A good correlation (R2 = 0.78) was found between P-wave velocity and Brazilian tensile strength, (R2 = 0.85) between Vp and Ø, and (R2 = 0.80) between Vp and RN.

From Fig. 7, it may be seen that when, the P- wave velocity increases the porosity decreases. However, from Figs. 3, 4, 5, 6, and 8 it can be observed that when the P- wave velocity increases, dry unit weight, uniaxial compressive strength, point load index, tensile strength and Schmidt rebound number increase. Kızderbent volcanites have the highest P-wave velocities range between 5800.0 and 6340.0 m/s with the mean 6370.0 m/s and for physico-mechanical properties wherein dry unit weights (DUW) vary between 2.68 and 2.95 gr/cm3 with the mean 2.815 gr/cm3, uniaxial compressive strengths (UCS) range from 172.0 to 202.0 MPa with the mean 187.0 MPa, Point load index (Is (50)) change between 13.6 and 16.32 MPa with the mean 14.96 MPa, Brazilian tensile strengths range between 53.0 and 65.0 MPa with the mean 59.0 MPa and Schmidt rebound numbers vary from 51.0 to 60.0 with the mean 55.5. Kızderbent volcanites have the lowest effective porosity values (Φ) vary between 0.032 and 0.048 % with the mean 0.04 %. Sopalı Arkoses have the lowest P-wave velocities ranging from 2544.0 to 3300.0 m/s with the mean 2922.0 m/s. Their (DUW) vary between 2.18 and 2.46 gr/cm3 with the mean 2.32 gr/cm3, (UCS) range between 11.6 and 28 MPa with the mean 19.8 MPa, (Is (50)) change between 0.93 and 2.24 MPa with the mean 1.585 MPa, (TS) range from 25.0 to 38.0 MPa with the mean 31.5 MPa, (RN) change between 24.0 and 32.0 with the mean 28.0. Sopalı arkoses have the highest effective porosities (Φ) vary between 0.23 and 0.278 % with the mean 0.254 %. P-wave velocities and physico-mechanical properties of Körfez sandstone, Akveren limestone and Derince sandstone follow the Kızderbent volcanites respectively. In general, the correlation coefficients (R2) were lower for the DUW and TS than for the UCS, Is (50), Φ and RN (Figs. 3, 4, 5, 6, 7, 8) in this study.

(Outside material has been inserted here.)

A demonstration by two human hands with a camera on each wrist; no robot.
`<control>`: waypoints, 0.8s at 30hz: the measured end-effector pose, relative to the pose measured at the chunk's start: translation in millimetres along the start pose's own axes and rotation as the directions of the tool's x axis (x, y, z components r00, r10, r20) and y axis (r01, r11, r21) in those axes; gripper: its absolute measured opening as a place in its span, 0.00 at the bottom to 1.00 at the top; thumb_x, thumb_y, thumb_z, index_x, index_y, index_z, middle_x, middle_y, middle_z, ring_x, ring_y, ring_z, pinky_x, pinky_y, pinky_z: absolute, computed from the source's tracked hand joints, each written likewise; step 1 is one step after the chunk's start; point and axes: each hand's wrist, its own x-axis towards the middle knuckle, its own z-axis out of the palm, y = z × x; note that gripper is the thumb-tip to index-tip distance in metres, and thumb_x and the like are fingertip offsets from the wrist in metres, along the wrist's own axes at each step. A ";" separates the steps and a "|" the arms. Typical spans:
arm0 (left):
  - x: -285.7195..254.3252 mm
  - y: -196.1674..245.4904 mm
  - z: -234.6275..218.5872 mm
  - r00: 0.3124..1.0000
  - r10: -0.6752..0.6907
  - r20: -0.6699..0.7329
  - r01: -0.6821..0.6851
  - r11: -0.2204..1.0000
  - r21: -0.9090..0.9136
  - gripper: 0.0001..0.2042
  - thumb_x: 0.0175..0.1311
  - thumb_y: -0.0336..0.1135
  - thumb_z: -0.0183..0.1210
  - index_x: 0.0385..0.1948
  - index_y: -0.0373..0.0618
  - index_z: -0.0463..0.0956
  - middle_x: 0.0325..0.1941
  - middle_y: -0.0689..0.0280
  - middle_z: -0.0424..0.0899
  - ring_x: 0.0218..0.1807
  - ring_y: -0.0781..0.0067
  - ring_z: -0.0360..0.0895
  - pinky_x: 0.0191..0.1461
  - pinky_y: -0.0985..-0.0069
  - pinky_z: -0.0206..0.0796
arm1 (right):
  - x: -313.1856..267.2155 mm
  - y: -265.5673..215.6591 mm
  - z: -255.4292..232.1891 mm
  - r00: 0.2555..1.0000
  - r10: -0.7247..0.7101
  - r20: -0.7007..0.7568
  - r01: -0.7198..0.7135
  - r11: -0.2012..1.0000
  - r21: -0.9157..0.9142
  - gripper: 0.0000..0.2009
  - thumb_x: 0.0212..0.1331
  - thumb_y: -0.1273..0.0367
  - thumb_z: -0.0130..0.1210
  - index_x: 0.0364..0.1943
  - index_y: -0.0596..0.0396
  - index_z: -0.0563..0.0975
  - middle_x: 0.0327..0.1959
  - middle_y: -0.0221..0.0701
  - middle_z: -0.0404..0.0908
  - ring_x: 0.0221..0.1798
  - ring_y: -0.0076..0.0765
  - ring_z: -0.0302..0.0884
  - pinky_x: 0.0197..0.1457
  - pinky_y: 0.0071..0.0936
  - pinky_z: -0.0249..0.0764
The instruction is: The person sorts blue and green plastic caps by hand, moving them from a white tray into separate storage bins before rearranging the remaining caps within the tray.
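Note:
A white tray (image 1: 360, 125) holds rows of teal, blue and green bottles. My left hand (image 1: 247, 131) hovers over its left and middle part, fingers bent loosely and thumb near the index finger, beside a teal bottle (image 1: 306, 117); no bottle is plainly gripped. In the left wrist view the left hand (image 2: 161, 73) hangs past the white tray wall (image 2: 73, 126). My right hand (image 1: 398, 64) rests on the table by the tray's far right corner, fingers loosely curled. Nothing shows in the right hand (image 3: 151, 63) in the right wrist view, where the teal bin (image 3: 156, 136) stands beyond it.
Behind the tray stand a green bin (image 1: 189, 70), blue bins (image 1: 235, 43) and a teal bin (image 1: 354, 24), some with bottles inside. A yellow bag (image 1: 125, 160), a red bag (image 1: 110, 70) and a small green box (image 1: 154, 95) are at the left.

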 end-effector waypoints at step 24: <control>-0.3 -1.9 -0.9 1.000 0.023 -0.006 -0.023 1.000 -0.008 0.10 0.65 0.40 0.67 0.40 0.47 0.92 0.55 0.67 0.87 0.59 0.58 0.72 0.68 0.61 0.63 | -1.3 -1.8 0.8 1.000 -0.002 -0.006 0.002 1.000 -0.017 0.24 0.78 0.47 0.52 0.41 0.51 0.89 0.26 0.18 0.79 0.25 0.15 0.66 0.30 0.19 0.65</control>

The relation between DUW and Vp is similar to relationship given by Kurtulus et al. (2011b), but its correlation coefficient (R2 = 0.795) higher than proposed by Kurtulus et al. (2011b). The proposed relationship between UCS and Vp is similar to suggested relationships given by Cobanglu and Celik (2008) and Kurtulus et al. (2010), but correlation coefficient is 0.89 which is relatively higher than their suggested correlation coefficients. However, it is relatively lower than correlation coefficients given by Khandelwal and Singh (2009), Kurtulus et al. (2011a), Sharma and Singh (2008). Our relationship between Is (50) and Vp is similar to relationships given by Kurtulus et al. (2010), Kurtulus et al. (2011a), Kurtulus et al. (2011b), but its correlation coefficient (R2 = 0.88) is lower than that given by Kurtulus et al. (2010), very close to that of others. Relation between RN and Vp is similar to relationship proposed by Kurtulus et al. (2010), however, its correlation (R2 = 0.80) is higher than their suggested correlation.

3 Conclusions

In this study, the physico-mechanical properties including P-wave velocity, dry unit weight, uniaxial compressive strength, point load index, indirect tensile strength, effective porosity, and Schmidt hardness of the intact rocks were determined in the laboratory. The test results were interpreted statistically and reasonable good relationships were determined with P-wave velocity (ranging between 1890.0 and 6340.0 m/s) to the physico-mechanical properties. This result denotes that P-wave velocities could be used in determination of the physico-mechanical properties of intact rocks.